Why is this important to me? Well because on a pump shotgun I have to rack that pump, essentially bringing both hand closer together after each shot. When they are on different plains the gun tend to wobble and stray off target more than with a standard stock pump shotgun.

Its not a big deal to most but for now that is my philosophy and it works better for me when quickly shooting multiple targets. In a "time is life" situation a fraction of a second faster on my pump is important to me.

Now I love pistol grips on my "semi-auto" shotgun since my left hand isnt doing any work other than mere support since I dont have to rack it.



As for the tang/pistol grip issue? Why would I be going into a deadly situation with my safety on? The tang safety is fine. The only people who complain about it are the folks who think its uncomfortable to reach for it when just playing with their shotgun on a range. Comfort doesnt really play too much of a role in self defense in my opinion.

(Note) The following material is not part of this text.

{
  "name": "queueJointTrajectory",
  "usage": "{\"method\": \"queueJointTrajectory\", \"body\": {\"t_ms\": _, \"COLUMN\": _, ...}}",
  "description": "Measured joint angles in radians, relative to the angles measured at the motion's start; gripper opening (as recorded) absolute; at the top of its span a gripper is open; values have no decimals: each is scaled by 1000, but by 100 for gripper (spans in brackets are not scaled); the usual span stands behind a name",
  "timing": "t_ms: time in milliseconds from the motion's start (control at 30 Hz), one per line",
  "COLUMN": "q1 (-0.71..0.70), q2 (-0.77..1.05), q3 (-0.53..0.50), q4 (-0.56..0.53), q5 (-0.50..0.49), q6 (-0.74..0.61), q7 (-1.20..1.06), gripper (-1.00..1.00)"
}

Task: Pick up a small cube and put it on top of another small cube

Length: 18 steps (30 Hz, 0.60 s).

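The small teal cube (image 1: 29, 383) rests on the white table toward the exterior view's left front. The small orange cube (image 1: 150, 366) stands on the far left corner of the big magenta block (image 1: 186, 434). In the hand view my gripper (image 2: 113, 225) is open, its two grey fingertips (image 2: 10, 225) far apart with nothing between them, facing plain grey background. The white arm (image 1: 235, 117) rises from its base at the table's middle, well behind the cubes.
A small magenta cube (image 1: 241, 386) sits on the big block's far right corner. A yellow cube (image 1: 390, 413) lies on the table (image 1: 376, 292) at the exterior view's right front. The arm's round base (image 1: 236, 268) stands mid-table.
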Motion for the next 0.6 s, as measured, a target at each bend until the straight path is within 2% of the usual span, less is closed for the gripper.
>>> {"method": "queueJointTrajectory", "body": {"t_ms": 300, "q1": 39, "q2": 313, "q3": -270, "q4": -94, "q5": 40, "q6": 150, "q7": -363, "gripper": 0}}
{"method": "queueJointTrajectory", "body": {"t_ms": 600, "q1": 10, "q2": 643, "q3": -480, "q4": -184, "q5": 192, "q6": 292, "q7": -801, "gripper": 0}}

Ballistic vests arent and full duty belts comfortable. 40 & 45 cal & 00-buck arent comfortable rounds to shoot but they do their job of saving your life.

If your tang safety is on as you respond to a threat...you have training issues. Once the threat is down...then your safety goes on. Who cares if it breaks your master grip at this point? The threat is gone.

Rarely will a person be in a shootout at the ok coral and if you are, with a pump shotgun? Well your tang safety is the least of your problems.

Last edited by mixflip; 03-07-2010 at 12:06..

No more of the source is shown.